TRY IT >> Stop after the line containing "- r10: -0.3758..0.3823": print each line exactly from the first line of the listing up to that point.
:: RECORDS TO PROCESS
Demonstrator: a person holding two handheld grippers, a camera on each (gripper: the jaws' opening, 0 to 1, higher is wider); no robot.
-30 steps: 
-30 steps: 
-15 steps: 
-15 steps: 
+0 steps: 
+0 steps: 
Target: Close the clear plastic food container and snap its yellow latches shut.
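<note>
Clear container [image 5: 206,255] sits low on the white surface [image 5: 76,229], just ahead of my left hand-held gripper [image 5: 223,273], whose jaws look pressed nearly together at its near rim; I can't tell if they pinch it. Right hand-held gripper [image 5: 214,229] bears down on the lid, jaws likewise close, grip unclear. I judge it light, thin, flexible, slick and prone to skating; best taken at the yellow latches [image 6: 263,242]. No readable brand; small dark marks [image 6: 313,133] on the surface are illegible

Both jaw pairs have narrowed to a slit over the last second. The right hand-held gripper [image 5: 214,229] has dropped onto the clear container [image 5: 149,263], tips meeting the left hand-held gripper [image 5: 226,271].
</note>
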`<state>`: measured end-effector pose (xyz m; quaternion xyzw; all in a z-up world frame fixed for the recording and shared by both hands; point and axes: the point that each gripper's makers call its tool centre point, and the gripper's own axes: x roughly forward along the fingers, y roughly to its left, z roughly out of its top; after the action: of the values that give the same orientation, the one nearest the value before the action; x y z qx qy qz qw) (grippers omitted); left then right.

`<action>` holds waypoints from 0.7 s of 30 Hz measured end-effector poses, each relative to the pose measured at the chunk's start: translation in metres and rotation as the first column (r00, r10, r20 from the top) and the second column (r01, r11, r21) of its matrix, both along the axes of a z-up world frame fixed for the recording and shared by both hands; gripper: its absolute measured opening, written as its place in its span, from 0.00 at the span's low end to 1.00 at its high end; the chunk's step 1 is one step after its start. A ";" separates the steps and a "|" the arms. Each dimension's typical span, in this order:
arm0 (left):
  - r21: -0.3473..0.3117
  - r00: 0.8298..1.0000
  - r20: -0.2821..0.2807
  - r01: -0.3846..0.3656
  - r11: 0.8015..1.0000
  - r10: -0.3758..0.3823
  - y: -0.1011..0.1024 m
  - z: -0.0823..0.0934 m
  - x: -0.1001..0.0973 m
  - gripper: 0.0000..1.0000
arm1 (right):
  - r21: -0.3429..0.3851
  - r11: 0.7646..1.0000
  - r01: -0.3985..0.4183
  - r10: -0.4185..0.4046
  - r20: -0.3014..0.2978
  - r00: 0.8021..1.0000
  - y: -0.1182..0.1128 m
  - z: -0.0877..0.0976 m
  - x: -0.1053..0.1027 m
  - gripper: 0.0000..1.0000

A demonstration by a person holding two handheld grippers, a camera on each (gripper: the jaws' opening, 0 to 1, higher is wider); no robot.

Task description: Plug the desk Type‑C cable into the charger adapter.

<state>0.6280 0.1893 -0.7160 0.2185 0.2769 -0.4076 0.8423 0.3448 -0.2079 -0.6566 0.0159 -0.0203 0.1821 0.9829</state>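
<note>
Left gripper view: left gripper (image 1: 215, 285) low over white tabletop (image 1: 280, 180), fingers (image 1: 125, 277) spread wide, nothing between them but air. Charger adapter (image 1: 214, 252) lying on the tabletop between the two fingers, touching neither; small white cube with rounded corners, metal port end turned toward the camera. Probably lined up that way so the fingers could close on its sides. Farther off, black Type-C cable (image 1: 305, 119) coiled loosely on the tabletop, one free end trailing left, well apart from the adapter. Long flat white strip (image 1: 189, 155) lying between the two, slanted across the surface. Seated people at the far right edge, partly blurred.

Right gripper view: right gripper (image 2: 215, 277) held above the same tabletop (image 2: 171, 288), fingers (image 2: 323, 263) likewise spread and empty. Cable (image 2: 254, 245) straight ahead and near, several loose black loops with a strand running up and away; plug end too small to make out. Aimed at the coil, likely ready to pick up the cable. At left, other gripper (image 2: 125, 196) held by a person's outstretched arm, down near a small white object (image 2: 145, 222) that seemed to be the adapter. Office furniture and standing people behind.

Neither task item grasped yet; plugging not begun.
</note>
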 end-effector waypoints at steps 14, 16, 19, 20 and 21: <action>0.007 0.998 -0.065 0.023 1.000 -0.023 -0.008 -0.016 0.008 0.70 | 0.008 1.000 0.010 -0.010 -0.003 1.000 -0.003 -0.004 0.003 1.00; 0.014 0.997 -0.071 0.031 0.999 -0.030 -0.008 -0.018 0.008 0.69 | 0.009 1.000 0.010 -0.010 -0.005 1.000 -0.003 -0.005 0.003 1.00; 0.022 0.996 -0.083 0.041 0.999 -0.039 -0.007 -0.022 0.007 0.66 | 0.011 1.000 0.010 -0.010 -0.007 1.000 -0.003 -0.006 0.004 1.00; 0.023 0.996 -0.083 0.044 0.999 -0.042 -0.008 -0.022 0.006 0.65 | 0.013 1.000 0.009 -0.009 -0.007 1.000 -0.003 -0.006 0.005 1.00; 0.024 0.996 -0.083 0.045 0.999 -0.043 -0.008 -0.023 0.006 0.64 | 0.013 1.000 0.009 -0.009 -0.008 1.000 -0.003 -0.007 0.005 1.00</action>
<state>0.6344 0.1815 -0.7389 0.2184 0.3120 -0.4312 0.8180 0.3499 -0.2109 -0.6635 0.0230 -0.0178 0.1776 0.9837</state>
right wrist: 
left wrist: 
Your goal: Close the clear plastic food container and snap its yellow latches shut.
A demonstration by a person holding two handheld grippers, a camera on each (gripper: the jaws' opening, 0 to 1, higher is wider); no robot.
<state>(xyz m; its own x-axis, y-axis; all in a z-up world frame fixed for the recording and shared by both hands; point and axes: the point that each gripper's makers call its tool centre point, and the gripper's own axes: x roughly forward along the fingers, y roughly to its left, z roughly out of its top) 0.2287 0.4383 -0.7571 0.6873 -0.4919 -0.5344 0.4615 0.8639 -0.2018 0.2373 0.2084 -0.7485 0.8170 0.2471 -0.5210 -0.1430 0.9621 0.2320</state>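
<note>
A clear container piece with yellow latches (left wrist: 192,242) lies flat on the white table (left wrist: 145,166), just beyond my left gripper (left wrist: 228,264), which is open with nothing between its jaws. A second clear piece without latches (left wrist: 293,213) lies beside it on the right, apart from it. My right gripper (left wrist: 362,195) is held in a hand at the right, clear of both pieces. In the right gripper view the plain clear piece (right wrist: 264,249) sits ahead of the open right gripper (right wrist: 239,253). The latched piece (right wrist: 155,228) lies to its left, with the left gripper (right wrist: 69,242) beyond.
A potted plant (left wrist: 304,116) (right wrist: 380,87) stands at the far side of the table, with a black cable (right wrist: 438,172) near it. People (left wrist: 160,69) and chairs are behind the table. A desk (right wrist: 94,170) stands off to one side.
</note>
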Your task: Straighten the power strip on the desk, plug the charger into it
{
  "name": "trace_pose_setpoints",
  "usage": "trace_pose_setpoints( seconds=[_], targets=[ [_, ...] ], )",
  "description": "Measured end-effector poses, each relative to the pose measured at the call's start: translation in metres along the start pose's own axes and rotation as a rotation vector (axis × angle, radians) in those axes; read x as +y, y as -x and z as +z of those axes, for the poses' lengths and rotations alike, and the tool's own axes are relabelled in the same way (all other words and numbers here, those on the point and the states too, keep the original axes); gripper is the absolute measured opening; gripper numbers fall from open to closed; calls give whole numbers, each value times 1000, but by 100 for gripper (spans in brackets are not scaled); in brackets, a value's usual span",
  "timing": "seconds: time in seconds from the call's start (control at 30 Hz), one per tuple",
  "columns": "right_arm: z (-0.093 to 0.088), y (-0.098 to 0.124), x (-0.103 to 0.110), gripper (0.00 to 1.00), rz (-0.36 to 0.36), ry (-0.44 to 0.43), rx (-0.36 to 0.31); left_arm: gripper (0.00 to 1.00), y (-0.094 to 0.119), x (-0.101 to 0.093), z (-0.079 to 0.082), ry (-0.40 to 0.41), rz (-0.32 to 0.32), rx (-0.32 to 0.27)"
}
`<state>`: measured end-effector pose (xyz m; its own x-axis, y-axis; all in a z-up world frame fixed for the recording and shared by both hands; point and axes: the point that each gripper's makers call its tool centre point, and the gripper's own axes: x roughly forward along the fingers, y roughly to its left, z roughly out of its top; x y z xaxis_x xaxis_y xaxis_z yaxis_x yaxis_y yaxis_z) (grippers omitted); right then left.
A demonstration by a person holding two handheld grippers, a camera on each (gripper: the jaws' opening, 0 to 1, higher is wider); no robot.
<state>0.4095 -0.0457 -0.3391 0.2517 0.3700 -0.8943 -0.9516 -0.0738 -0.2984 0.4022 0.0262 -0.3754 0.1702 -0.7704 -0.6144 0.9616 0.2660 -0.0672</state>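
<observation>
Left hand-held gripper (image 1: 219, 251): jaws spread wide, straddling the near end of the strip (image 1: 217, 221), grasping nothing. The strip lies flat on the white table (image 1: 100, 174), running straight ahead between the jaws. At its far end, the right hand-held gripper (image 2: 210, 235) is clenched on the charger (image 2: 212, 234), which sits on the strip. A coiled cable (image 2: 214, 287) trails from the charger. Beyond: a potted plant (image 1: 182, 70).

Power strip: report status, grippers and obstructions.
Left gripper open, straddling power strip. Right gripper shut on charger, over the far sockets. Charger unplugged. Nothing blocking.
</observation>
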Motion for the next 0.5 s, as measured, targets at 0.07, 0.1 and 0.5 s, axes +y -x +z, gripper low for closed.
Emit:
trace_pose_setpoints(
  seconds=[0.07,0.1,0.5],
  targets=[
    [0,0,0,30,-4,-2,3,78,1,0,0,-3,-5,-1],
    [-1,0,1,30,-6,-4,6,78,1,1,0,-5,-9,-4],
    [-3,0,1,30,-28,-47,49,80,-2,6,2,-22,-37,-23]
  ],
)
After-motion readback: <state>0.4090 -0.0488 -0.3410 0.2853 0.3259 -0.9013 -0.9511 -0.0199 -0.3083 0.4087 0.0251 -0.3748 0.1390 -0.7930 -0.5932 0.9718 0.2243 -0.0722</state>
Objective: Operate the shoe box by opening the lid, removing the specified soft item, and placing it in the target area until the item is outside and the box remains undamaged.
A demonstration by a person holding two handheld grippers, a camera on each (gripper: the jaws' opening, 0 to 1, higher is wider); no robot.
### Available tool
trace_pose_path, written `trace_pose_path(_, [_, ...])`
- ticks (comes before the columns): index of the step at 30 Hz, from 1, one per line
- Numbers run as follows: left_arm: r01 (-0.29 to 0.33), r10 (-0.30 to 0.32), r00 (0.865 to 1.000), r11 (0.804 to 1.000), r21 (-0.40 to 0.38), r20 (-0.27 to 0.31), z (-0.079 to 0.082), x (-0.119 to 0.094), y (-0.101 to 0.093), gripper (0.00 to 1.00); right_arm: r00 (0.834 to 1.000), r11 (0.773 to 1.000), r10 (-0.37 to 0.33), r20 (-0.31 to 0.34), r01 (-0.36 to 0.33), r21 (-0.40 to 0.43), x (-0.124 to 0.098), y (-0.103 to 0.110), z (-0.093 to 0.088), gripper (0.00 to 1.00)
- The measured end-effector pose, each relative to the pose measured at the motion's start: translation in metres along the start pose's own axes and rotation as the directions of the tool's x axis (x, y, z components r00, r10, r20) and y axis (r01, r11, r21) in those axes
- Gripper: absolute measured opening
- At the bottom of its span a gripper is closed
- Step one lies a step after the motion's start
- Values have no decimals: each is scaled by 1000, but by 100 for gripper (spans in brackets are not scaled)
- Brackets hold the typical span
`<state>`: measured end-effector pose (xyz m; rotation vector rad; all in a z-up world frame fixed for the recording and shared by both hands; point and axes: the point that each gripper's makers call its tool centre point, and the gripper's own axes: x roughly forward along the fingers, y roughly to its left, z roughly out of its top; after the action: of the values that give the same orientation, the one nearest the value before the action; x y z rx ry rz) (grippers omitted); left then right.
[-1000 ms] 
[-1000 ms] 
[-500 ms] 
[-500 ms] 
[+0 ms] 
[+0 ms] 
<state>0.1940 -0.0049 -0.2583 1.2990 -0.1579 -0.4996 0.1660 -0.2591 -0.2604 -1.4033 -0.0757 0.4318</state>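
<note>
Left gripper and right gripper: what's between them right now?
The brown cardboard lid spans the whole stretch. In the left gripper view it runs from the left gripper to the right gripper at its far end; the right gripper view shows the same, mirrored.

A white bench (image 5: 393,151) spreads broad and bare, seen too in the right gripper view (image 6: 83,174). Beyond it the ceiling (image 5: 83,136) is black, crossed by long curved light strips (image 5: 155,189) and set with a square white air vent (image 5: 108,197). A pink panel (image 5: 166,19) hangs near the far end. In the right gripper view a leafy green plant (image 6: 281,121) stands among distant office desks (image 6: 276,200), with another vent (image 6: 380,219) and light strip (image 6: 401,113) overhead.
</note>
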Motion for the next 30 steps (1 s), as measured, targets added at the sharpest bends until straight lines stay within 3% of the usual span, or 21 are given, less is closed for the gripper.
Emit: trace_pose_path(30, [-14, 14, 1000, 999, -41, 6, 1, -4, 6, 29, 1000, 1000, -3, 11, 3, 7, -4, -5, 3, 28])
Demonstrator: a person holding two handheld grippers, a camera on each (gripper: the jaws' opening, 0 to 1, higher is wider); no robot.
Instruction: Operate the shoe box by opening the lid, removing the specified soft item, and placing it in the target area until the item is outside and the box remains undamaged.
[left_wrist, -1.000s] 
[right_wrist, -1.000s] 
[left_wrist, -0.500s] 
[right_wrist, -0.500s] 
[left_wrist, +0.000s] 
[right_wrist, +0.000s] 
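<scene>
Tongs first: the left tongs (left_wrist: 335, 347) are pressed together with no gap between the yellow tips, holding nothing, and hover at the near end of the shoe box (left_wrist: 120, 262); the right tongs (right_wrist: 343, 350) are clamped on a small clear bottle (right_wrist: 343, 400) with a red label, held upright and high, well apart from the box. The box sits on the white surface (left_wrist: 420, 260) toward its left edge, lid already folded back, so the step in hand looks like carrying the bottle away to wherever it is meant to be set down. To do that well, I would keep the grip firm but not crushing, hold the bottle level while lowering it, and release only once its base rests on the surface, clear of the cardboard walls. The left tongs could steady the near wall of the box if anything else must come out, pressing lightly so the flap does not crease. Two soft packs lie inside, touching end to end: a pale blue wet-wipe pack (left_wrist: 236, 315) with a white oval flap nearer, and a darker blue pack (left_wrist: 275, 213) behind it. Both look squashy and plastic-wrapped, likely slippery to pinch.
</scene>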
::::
EXPECTED ANSWER >>
Demonstrator: a person holding two handheld grippers, a camera on each (gripper: the jaws' opening, 0 to 1, higher is wider); no robot.
-30 steps: 
-30 steps: 
-15 steps: 
-15 steps: 
+0 steps: 
+0 steps: 
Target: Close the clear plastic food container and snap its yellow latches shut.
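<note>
Clear container [image 5: 206,255] sits low on the white surface [image 5: 76,229], just ahead of my left hand-held gripper [image 5: 223,273], whose jaws look pressed nearly together at its near rim; I can't tell if they pinch it. Right hand-held gripper [image 5: 214,229] bears down on the lid, jaws likewise close, grip unclear. I judge it light, thin, flexible, slick and prone to skating; best taken at the yellow latches [image 6: 263,242]. No readable brand; small dark marks [image 6: 313,133] on the surface are illegible

Both jaw pairs have narrowed to a slit over the last second. The right hand-held gripper [image 5: 214,229] has dropped onto the clear container [image 5: 149,263], tips meeting the left hand-held gripper [image 5: 226,271].
</note>
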`<state>`: measured end-effector pose (xyz m; quaternion xyzw; all in a z-up world frame fixed for the recording and shared by both hands; point and axes: the point that each gripper's makers call its tool centre point, and the gripper's own axes: x roughly forward along the fingers, y roughly to its left, z roughly out of its top; after the action: of the values that give the same orientation, the one nearest the value before the action; x y z qx qy qz qw) (grippers omitted); left then right.

`<action>` holds waypoints from 0.7 s of 30 Hz measured end-effector poses, each relative to the pose measured at the chunk's start: translation in metres and rotation as the first column (r00, r10, r20 from the top) and the second column (r01, r11, r21) of its matrix, both along the axes of a z-up world frame fixed for the recording and shared by both hands; gripper: its absolute measured opening, written as its place in its span, from 0.00 at the span's low end to 1.00 at its high end; the chunk's step 1 is one step after its start. A ";" separates the steps and a "|" the arms. Each dimension's typical span, in this order:
arm0 (left):
  - r21: -0.3473..0.3117
  - r00: 0.8298..1.0000
  - r20: -0.2821..0.2807
  - r01: -0.3846..0.3656
  - r11: 0.8015..1.0000
  - r10: -0.3758..0.3823

The exercise concludes with this answer.